Material of hope Perovskite: cheap solar cells continue to break new records

Esperanza perovskite material
Cheap solar cells continue to break new records

By Kai Stoppel

Solar energy still plays a secondary role in power generation. Although silicon cells have fallen dramatically in price, their potential is technically exhausted. Therefore, the researchers rely on a new material: perovskite. Recently, German teams broke efficiency records with it.

The future belongs to renewable energies, not only because of climate change. Russia’s attack on Ukraine also shows how important independence from imported fossil fuels can be. One hope to get away from dirty energy is electricity from sunlight. In Germany, however, the share of photovoltaics in electricity consumption is less than nine percent. However, more efficient and cheaper solar cells could give a new impetus to the energy transition.

Until now, mainly silicon solar cells have been used, but their efficiency, that is, the amount of solar energy they convert into electricity, has been largely depleted. Therefore, some developers are pursuing a dual strategy to make solar cells more powerful and cheaper: perovskite and tandem cells. Perovskite is a mineral named for the Russian Lev Alexeyevich Perovsk, who described it in 1839. However, only in recent years have solar cell researchers discovered it for themselves. The advantage of perovskite: it is cheap and easy to manufacture and process.

The second trick: tandem solar cells. They consist of not just one, but two layers stacked on top of each other that can convert different wavelengths of sunlight into electricity. This means more power is generated in the same area, which also plays a role given the limited space for PV systems. Recently, researchers at Helmholtz Zentrum Berlin (HZB) have had some success using perovskite in tandem cells.

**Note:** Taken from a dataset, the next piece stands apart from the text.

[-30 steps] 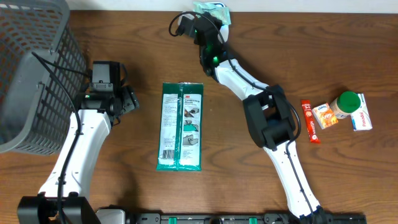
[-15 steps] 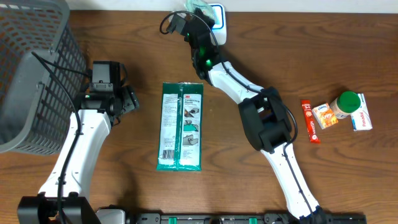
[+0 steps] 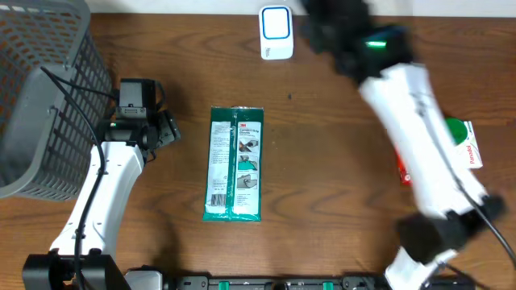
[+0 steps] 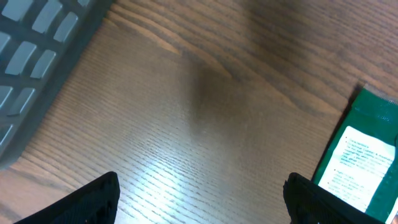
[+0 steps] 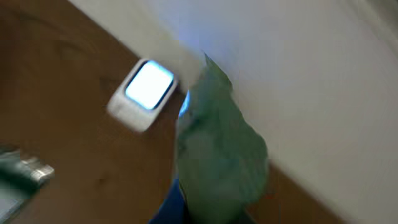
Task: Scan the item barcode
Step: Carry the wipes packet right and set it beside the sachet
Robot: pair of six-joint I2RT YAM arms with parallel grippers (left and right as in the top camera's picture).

The most recent world record for the efficiency of a perovskite silicon tandem cell dates from the fall of 2021 and is nearly 30 percent. The most powerful pure silicon solar cells come in at around 27 percent.

Organic material instead of silicon.

Researchers at the University of Wuppertal have gone a step further: “Instead of silicon, we use novel organic materials and perovskite semiconductors,” says Thomas Riedl, director of the Center for Intelligent Materials and Systems, according to the university’s announcement. “The significantly lower material and energy requirements during production also make these technologies look very promising from a sustainability standpoint.” The Wuppertal researchers also recently set a new world record for this type of tandem cell: 24 percent efficiency. They published their results in the journal “Nature” in mid-April.

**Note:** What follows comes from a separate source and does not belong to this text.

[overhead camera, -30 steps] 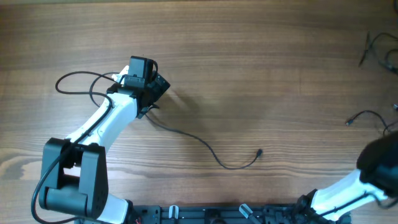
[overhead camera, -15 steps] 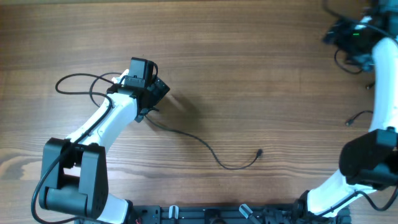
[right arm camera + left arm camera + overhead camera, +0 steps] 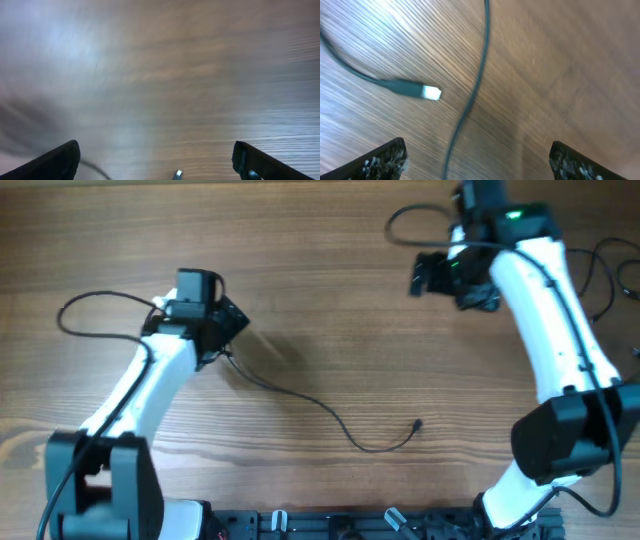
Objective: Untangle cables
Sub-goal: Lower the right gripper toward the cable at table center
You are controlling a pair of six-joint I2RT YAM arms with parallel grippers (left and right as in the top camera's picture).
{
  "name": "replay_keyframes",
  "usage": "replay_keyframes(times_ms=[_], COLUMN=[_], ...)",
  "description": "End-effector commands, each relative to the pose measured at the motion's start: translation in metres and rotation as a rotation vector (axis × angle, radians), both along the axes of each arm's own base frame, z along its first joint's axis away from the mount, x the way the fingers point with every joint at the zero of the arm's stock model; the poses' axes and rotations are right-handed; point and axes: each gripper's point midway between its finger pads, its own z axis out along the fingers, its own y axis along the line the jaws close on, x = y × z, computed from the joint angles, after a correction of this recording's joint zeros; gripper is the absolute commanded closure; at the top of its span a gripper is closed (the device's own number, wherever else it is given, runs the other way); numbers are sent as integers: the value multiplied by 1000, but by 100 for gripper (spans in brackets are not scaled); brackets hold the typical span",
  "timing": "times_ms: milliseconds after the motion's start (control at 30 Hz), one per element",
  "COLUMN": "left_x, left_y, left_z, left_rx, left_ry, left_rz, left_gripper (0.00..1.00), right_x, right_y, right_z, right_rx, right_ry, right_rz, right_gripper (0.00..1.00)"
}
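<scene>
- No writing, label, brand or number is readable from where I stand.
- Nothing legible on the brown wood-grain worktop [image 3: 330, 260] or the thin black cables [image 3: 338, 420].

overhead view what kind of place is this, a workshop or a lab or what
Probably a robotics lab bench: a left arm and a right arm mounted at the edge of a wooden table, with thin black cables lying loose on it.
</scene>
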Motion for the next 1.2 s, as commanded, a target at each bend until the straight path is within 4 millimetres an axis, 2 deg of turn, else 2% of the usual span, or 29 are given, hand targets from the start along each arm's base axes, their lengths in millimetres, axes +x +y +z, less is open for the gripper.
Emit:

However, these perovskite tandem cells are still under development and their impressive results in terms of efficiency were only achieved under laboratory conditions. However, the German-founded company Q Cells reported in March this year on a perovskite-silicon tandem solar cell with an efficiency of 28.7 percent, which should also be suitable for series production.

Efficiency beyond 30 percent achievable

But how much higher can the efficiency of solar cells be? For silicon, the maximum is just over 29 percent. However, simulations at the University of Wuppertal have shown that tandem solar cells with an efficiency of more than 30 percent can be achieved. These are efficiencies otherwise only found in special solar cells used in space research, for example in the Mars “Ingenuity” drone. In the laboratory, an efficiency of nearly 50 percent was even achieved with multilayer solar cells.

However, for practical use, the efficiency of the solar modules in which the solar cells are installed is decisive, always lower than that of the cells used. However, perovskite solar modules are not yet available for purchase. However, experts anticipate the market launch for 2025. It remains to be seen whether the positive trend in costs will continue. Silicon solar panel prices have fallen 90 percent since 2010.